WORK REQUIRED
Word for word, set down every line of the entries below from the line with "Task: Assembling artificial" to the line with "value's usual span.", including both, and no other line.

Collected data entries
-*-
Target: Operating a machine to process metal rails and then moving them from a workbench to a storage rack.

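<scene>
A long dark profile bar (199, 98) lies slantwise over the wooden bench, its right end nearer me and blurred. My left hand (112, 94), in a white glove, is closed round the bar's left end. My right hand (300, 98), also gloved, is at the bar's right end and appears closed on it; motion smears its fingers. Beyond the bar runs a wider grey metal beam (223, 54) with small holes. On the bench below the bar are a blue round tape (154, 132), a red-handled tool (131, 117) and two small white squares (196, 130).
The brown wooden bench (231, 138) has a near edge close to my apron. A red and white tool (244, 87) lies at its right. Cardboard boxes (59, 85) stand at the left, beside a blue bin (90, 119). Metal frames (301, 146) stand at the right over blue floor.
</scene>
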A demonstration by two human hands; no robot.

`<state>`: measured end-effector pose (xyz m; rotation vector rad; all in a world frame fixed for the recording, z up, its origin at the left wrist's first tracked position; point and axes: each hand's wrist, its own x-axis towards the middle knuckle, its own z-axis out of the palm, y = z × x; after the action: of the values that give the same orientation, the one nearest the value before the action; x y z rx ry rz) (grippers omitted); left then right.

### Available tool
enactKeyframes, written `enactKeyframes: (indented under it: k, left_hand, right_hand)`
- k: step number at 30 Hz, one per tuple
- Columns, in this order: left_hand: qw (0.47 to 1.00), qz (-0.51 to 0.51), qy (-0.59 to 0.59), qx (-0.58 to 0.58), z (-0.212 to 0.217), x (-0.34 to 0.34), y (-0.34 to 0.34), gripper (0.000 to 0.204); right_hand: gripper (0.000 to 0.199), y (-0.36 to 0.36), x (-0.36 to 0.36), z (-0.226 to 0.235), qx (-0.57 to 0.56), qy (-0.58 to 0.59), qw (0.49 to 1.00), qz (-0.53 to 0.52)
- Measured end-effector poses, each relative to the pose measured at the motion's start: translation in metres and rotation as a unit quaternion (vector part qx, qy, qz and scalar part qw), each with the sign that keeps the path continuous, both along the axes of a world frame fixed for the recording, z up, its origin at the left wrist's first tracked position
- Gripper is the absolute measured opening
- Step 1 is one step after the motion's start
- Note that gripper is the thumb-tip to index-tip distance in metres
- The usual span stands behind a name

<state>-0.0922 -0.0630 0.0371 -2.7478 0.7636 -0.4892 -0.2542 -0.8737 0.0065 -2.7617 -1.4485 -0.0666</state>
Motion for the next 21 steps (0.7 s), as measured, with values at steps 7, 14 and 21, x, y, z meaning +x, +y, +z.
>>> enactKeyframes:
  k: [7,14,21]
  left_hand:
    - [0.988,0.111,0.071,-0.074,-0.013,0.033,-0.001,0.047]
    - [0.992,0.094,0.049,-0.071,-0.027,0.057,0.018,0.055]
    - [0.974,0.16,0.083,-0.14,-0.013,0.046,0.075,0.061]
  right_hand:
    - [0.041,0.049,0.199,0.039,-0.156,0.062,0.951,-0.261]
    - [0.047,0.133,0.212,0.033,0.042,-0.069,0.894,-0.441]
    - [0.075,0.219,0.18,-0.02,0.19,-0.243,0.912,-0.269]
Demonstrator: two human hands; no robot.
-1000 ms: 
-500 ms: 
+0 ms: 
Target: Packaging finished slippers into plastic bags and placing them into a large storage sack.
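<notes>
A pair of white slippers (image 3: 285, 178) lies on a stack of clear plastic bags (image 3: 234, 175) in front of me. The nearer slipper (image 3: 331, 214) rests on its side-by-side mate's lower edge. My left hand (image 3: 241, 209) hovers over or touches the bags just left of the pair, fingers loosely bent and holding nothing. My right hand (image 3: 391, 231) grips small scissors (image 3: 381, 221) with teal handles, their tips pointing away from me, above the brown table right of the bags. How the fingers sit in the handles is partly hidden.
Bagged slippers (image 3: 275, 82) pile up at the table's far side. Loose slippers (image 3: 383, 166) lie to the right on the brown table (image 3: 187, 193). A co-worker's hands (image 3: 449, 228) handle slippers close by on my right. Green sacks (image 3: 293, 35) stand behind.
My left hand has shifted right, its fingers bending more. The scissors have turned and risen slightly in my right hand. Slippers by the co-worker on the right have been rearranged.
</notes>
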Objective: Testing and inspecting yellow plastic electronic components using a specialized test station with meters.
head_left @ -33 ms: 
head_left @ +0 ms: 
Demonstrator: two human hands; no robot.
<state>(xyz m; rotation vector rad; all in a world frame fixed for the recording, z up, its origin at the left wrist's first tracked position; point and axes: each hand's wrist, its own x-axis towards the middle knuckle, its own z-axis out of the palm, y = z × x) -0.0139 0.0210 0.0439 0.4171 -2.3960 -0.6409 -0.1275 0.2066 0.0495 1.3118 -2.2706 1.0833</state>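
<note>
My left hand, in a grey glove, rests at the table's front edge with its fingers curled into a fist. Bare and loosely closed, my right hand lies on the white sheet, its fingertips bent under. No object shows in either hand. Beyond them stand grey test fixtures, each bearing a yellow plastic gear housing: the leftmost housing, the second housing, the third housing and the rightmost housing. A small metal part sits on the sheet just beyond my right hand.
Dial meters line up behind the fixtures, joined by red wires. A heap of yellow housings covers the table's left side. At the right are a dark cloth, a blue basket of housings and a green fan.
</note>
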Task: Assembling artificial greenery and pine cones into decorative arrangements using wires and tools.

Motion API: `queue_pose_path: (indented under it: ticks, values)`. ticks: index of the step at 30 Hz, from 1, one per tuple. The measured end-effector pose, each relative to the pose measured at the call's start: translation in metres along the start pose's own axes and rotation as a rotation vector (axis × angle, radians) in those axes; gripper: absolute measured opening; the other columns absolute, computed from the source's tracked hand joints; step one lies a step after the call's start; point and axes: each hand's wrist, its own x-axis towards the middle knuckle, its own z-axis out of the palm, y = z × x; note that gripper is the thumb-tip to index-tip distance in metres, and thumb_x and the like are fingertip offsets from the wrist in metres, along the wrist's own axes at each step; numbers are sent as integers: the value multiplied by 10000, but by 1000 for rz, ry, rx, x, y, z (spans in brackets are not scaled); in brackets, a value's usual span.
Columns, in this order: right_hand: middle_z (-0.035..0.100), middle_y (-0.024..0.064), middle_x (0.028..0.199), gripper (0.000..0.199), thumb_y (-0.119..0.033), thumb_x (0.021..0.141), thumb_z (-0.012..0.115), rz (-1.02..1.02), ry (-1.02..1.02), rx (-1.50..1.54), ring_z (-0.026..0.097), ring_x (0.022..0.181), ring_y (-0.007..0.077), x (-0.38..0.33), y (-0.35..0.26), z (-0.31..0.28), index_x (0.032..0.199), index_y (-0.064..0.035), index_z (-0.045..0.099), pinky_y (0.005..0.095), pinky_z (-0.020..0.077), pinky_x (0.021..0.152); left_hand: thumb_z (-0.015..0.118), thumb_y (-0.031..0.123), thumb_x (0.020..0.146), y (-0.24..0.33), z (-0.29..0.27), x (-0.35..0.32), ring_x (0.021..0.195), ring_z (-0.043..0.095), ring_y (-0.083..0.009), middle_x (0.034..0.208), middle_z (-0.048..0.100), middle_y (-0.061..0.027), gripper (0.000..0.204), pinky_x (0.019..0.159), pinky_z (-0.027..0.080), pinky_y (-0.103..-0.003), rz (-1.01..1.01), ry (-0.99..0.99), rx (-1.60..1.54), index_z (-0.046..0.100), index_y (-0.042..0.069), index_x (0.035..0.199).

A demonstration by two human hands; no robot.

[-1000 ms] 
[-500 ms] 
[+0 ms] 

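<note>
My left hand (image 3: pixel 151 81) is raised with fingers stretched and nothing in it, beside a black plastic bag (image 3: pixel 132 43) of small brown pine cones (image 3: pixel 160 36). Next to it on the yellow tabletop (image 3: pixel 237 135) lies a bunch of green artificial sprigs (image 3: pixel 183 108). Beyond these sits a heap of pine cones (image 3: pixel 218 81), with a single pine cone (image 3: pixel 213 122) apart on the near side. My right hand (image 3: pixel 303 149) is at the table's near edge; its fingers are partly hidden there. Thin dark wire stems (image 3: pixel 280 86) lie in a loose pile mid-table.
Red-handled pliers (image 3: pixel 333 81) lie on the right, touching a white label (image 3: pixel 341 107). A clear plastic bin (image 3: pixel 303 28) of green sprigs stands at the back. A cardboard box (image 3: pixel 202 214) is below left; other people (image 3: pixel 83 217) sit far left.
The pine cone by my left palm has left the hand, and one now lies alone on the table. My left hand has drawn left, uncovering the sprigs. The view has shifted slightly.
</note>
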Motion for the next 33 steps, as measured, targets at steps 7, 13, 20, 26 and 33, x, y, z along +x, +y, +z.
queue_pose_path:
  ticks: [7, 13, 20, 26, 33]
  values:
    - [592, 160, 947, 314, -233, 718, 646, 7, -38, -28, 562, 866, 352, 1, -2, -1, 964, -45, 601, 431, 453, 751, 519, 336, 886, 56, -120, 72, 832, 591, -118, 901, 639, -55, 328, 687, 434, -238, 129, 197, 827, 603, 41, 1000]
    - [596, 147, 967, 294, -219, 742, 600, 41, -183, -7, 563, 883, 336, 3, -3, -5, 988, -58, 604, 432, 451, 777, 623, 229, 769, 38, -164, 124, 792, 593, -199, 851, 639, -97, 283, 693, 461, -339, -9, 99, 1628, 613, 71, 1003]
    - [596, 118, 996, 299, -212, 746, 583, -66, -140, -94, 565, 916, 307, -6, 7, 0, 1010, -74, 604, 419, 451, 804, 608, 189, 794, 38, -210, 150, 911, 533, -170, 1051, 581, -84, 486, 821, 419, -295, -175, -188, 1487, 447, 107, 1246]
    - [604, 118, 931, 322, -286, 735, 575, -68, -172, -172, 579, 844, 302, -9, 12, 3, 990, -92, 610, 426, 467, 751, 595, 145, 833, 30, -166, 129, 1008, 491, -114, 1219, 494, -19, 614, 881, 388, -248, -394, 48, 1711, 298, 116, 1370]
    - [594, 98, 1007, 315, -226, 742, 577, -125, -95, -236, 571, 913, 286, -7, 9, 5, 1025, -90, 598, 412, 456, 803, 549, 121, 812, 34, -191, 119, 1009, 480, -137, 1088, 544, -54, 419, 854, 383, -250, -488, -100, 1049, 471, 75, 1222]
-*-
EXPECTED OUTPUT
Task: Assembling artificial greenery and pine cones into decorative arrangements using wires and tools.

Motion API: `queue_pose_path: (indented under it: ticks, values)`. ticks: index of the step at 30 Hz, from 1, one per tuple. The measured end-effector pose, each relative to the pose measured at the call's start: translation in metres along the start pose's own axes and rotation as a rotation vector (axis × angle, radians) in those axes; gripper: absolute measured opening; the other columns absolute, computed from the source's tracked hand joints; step one lies a step after the call's start; point and axes: each hand's wrist, its own x-axis towards the middle knuckle, its own z-axis out of the palm, y = z × x; note that gripper is the thumb-tip to index-tip distance in metres, and thumb_x and the like are fingertip offsets from the wrist in metres, along the wrist's own axes at each step; numbers are sent as integers: the value multiplied by 10000, but by 1000 for rz, ry, rx, x, y, z (spans in brackets are not scaled); in brackets, a value's usual span.

This is the complete output.